Bryan was instrumental in the development of key community partnerships. During her tenure, award-winning Cross Creek Early College High School, a Cumberland County (NC) public high school located on the university campus, was launched, and Fayetteville Fire Station #14, serving the university's surrounding community, was constructed on the campus. An award-winning 2+2+2 collaboration among the university's fire-sciences program, the city of Fayetteville, area community colleges, and a local public high school was formed while she served as Chancellor. Beginning in 2006, FSU collaborated with the University of North Carolina-Pembroke to win Department of Defense funding for an electron microprobe, one of the few such instruments nationally on university campuses.

From 2003 to 2007, FSU made progress in other areas. Community-engagement activities increased. FSU Focus, Bryan's weekly radio show; the Chancellor's Distinguished Speakers' Series; and the FSU Community Advisory Council were three such initiatives that were launched. Non-state funding increased. Private donations doubled, and funding from grants grew almost threefold. Employee and student satisfaction increased.

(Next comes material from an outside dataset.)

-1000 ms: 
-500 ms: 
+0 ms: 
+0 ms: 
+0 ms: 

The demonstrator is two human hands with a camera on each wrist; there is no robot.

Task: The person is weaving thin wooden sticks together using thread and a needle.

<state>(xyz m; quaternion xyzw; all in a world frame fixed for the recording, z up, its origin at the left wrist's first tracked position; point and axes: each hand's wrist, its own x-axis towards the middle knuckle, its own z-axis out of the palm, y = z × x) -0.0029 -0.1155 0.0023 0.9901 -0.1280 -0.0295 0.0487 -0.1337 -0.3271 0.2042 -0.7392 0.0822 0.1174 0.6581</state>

A week before her departure in 2007, FSU hosted a tribute honoring Bryan. Approximately 1,000 persons attended this event over which the President of the FSU National Alumni Association and the President of the FSU Student Government Association presided. The FSU Board of Trustees, the FSU National Alumni Association, and the Cumberland County (NC) Commissioners presented her with tokens of their appreciation.

== Life after retirement ==

After retiring from FSU, Bryan pursued volunteer activities, running, writing, and piano studies. In her first eight months as a runner, Bryan participated in eleven races and placed first, second, or third in her division in 64% of them. In her first marathon, she qualified, at age 64, for the 2011 Boston Marathon. Improving her marathon time by seventeen minutes during the 2011 Boston Marathon, she qualified for the 2012 Boston Marathon.

Bryan resides in Maryland with her husband, David George Preston, whom she wed on March 17, 1980. They have one son, Bryan David Preston, who was born on June 3, 1981.